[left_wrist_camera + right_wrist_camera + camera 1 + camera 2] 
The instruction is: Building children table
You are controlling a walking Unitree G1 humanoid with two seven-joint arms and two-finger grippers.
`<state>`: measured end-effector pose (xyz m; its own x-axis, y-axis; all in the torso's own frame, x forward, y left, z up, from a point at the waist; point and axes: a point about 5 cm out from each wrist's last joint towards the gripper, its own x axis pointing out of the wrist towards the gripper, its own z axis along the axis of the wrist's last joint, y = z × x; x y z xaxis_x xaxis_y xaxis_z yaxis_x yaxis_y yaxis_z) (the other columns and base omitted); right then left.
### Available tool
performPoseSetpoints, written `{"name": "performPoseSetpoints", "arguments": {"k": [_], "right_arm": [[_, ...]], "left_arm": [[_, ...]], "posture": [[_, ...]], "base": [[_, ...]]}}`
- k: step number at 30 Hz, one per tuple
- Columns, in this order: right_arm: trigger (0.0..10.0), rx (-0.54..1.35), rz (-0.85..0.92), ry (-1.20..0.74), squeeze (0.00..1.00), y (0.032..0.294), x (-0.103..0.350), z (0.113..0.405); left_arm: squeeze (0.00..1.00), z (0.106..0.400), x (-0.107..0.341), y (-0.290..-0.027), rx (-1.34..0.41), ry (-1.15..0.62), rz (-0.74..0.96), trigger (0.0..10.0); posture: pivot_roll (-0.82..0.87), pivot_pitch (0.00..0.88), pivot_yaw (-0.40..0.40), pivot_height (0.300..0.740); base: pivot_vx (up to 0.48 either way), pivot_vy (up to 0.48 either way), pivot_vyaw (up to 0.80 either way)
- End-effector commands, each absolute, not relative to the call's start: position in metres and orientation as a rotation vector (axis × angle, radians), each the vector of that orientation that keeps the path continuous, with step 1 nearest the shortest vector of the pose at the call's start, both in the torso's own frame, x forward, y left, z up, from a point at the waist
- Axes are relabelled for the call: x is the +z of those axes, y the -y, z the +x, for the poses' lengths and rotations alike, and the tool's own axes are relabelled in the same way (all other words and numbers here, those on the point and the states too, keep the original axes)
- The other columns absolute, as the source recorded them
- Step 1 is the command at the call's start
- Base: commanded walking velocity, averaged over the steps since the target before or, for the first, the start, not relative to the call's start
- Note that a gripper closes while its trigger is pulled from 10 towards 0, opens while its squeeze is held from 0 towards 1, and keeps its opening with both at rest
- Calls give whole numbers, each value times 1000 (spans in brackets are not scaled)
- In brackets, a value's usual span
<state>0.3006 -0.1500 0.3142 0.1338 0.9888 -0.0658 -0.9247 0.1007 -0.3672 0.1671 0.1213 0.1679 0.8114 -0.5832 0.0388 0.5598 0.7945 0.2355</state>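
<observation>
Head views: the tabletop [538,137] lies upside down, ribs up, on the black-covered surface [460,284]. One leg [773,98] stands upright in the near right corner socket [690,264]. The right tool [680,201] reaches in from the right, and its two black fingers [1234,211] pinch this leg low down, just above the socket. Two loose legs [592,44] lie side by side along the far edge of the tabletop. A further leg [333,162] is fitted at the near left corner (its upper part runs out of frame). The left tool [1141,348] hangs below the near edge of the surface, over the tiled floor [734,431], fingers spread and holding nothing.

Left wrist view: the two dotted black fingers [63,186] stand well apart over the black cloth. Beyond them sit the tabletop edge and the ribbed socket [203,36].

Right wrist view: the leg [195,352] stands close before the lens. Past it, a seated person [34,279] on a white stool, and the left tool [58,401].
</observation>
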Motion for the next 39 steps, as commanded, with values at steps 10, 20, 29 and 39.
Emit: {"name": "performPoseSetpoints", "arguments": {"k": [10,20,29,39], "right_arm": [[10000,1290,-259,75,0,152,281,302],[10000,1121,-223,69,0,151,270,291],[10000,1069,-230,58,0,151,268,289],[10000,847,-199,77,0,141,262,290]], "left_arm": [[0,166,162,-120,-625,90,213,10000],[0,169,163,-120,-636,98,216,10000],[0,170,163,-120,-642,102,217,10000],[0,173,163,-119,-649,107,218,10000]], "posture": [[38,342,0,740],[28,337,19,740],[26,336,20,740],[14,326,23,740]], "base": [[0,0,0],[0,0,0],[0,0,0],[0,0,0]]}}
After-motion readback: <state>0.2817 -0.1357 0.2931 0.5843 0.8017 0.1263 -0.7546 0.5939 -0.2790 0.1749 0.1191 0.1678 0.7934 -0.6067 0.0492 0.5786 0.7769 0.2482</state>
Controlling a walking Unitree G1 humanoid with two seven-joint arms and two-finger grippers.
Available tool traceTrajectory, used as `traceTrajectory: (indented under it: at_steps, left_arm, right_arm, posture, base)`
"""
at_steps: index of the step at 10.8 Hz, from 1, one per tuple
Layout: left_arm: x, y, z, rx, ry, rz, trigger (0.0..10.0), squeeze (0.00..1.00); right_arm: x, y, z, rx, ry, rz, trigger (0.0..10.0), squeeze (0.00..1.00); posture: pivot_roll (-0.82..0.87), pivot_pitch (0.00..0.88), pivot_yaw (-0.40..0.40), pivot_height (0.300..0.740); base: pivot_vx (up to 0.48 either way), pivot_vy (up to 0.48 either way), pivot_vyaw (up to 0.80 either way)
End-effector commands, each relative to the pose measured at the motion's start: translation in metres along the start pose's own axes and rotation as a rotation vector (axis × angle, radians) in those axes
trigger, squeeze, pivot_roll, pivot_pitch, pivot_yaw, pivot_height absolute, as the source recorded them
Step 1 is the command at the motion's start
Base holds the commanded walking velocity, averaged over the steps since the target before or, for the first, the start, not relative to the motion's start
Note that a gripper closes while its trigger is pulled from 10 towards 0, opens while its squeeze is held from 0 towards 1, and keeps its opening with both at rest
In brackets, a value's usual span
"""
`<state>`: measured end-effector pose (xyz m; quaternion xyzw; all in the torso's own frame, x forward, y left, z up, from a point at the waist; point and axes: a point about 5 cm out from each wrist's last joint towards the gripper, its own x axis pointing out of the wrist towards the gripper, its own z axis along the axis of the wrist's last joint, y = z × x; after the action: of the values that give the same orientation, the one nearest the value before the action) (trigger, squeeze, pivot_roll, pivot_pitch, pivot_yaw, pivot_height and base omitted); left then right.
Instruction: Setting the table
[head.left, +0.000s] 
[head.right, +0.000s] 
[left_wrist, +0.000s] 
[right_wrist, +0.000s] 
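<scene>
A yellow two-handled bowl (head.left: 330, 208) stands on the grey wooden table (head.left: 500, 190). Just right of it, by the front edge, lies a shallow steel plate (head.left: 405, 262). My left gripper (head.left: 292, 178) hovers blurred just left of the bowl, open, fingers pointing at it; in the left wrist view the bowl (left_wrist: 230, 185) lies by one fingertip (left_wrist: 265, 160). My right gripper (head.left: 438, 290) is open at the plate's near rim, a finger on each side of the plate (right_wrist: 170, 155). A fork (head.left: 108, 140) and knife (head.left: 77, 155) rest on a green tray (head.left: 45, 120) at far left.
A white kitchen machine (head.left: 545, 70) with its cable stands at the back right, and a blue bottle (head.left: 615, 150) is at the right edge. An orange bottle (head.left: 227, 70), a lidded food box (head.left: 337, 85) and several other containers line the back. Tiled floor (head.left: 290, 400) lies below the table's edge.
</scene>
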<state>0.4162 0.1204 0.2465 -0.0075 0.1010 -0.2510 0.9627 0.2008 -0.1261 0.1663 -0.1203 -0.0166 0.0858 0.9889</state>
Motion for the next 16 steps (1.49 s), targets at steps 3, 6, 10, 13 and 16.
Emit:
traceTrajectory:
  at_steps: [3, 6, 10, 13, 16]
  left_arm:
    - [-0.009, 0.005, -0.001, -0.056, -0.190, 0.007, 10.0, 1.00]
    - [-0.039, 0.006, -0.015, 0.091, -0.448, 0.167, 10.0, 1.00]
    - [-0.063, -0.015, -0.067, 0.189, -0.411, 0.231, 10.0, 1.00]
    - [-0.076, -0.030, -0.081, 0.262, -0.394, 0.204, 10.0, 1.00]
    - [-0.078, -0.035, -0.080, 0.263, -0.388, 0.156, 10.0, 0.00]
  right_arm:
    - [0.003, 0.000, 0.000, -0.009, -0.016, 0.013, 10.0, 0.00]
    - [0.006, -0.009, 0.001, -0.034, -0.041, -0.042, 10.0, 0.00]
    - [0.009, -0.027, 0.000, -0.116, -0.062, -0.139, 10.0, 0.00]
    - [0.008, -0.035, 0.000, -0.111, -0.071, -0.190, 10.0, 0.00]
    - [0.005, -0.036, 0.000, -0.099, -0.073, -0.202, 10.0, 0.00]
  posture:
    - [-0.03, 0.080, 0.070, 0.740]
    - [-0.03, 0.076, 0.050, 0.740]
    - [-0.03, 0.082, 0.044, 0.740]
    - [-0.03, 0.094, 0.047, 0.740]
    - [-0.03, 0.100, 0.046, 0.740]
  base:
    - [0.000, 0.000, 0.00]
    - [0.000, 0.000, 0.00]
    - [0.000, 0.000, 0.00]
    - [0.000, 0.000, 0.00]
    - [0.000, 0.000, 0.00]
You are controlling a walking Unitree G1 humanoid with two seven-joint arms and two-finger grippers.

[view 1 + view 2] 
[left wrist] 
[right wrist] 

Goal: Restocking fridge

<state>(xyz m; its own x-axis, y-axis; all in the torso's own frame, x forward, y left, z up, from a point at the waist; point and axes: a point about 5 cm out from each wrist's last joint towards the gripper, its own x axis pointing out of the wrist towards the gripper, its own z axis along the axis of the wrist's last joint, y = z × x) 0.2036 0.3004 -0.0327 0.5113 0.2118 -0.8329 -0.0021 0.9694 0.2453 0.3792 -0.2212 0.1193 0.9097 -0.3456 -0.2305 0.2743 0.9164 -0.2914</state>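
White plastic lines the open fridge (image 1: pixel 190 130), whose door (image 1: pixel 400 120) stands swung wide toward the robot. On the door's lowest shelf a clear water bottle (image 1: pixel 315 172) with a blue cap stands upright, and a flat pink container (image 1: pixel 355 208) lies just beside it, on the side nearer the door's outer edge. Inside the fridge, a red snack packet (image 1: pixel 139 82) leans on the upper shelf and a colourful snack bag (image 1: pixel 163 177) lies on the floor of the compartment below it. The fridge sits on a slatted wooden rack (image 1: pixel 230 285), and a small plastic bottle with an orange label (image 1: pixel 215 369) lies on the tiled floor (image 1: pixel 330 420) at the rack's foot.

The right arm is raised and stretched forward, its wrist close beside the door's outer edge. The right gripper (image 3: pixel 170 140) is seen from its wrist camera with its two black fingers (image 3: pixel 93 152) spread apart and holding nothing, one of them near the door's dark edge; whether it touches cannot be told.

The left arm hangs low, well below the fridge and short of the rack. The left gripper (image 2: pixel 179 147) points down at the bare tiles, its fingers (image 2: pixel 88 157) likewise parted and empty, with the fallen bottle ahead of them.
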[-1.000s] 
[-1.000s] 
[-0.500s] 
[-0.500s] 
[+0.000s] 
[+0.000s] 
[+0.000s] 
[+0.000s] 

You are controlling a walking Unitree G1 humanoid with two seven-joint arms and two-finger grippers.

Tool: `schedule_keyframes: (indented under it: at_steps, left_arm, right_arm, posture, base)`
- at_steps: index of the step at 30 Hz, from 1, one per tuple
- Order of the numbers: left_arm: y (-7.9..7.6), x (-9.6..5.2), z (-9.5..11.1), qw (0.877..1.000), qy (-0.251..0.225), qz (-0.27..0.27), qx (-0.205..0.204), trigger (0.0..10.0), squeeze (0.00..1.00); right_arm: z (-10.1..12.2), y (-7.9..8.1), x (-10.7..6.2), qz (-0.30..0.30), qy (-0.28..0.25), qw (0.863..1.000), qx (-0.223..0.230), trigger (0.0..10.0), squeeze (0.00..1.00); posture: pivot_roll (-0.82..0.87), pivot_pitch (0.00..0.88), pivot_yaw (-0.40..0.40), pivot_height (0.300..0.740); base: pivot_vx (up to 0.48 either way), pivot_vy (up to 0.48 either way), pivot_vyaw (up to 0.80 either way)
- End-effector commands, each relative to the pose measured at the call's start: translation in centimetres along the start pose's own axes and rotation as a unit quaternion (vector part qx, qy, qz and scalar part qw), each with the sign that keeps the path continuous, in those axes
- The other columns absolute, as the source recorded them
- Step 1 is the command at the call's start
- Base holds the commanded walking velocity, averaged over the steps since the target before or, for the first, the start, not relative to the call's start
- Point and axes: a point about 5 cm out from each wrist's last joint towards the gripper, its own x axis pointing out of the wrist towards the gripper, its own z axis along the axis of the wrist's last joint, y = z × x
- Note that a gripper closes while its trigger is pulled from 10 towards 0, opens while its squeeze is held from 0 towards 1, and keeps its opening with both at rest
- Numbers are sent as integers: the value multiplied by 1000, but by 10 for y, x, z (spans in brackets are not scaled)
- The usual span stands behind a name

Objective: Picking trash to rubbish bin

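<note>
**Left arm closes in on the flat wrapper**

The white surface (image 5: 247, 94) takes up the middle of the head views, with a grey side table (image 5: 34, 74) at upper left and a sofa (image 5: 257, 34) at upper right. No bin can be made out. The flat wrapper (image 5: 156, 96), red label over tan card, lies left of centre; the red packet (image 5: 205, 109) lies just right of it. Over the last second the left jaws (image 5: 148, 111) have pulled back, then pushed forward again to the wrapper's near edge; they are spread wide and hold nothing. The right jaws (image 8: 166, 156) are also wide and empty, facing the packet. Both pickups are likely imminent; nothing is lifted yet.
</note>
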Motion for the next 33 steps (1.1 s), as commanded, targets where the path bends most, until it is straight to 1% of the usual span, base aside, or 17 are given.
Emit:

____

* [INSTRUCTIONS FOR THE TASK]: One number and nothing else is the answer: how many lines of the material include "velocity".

* [EXERCISE SOLUTION]: 3